Jakarta (ANTARA News) - Industri farmasi nasional terus menunjukkan kinerja yang semakin positif dengan mampu menyediakan kebutuhan obat untuk pasar dalam negeri sebesar 70 persen. 




Bahkan, dalam kelompok industri kimia, farmasi dan obat tradisional, sektor ini mengalami pertumbuhan cukup tinggi mencapai 7,38 persen pada kuartal II tahun 2017 atau di bawah pencapaian industri logam.

 

“Nilai pasar produk farmasi di Indonesia sekitar USD4,7 milIar atau setara dengan 27 persen dari total pasar farmasi di ASEAN,” kata Menteri Perindustrian Airlangga Hartarto dalam keterangannya di Jakarta, Senin.




Airlangga menyampaikan hal itu pada Perayaan 60 tahun Bayer Beroperasi di Indonesia yang diselenggarakan di Cimanggis, Depok, Jawa Barat.

 

Airlangga berharap, industri farmasi dapat lebih mendominasi pasar domestik dan ekspor. Apalagi, saat ini pemerintah Indonesia tengah meningkatkan akses pelayanan kesehatan bagi seluruh masyarakat. 




“Upaya ini dilaksanakan melalui program Jaminan Kesehatan Nasional yang dijalankan oleh Badan Penyelenggara Jaminan Sosial (BPJS) Kesehatan untuk mengcover 160 juta penduduk,” tuturnya.

 

Menurut Airlangga, program tersebut membutuhkan penyediaan obat dalam jumlah besar terutama obat generik. Oleh karena itu, industri farmasi dalam negeri juga dituntut agar menghasilkan produk yang berkualitas dengan harga kompetitif.




“Dalam hal ini, pemerintah tentunya akan memprioritaskan produsen lokal dalam penyediaan obat pada program BPJS,” lanjutnya.

 

Berdasarkan Rencana Induk Pembangunan Industri Nasional (RIPIN) tahun 2015-2035, industri farmasi dan bahan farmasi merupakan salah satu sektor andalan yang berperan besar sebagai penggerak utama perekonomian di masa yang akan datang. 




Kementerian Perindustrian mencatat, industri farmasi berkontribusi sebesar Rp54,4 triliun terhadap PDB nasional dan mampu menyerap tenaga kerja lebih dari 40 ribu orang.

 

Dengan kinerja yang gemilang tersebut, Kemenperin berkomitmen untuk melakukan pendalaman struktur di industri farmasi ini sehingga akan mengurangi ketergantungan terhadap bahan baku impor. 

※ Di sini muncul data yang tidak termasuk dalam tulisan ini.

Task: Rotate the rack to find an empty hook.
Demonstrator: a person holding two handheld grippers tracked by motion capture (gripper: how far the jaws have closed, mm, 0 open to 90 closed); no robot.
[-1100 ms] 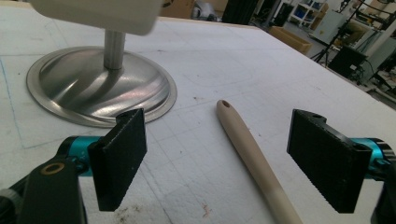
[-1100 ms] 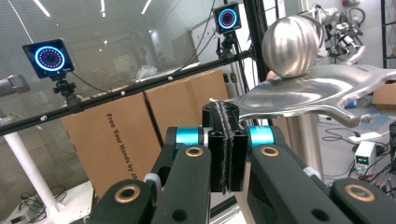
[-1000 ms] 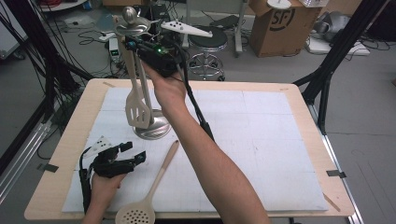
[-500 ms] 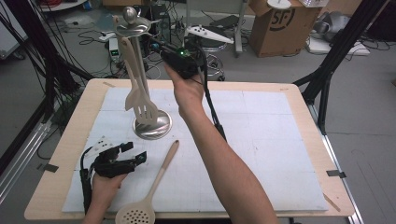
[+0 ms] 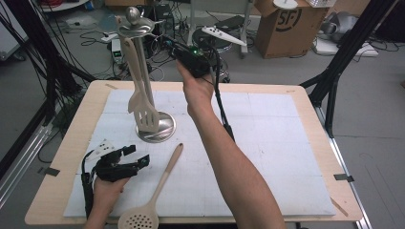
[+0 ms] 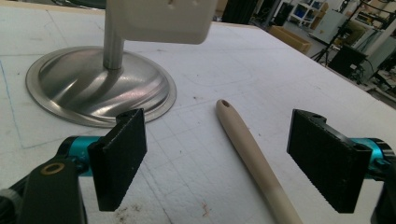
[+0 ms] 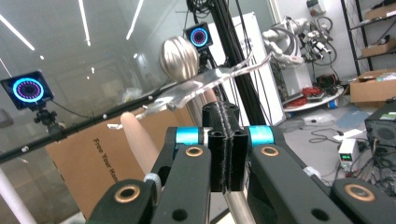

“Jadi, sektor hulunya terus kami pacu sehingga bisa diproduksi di dalam negeri,” tegas Airlangga.

 

Untuk mendorong pengembangan bahan baku farmasi di dalam negeri, pemerintah telah menyediakan beberapa insentif, salah satunya melalui fasilitas pajak penghasilan. 




Hal ini sesuai Peraturan Pemerintah Nomor 9 tahun 2016 tentang Fasilitas Pajak Penghasilan untuk Penanaman Modal di Bidang-bidang Usaha Tertentu dan/atau di Daerah-daerah Tertentu.

 

Di samping itu, pemerintah juga gencar menekankan pentingnya penguasaan teknologi dan peningkatan penggunaan produk dalam negeri (P3DN). 




Hal ini dikuatkan dengan Instruksi Presiden Nomor 6 Tahun 2016 tentang Percepatan Pengembangan Industri Farmasi dan Alat Kesehatan yang menginstruksikan kepada 12 kementerian dan lembaga dapat saling bersinergi dan mendukung dalam pengembangan industri farmasi dan bahan farmasi untuk mendorong kemandirian obat nasional.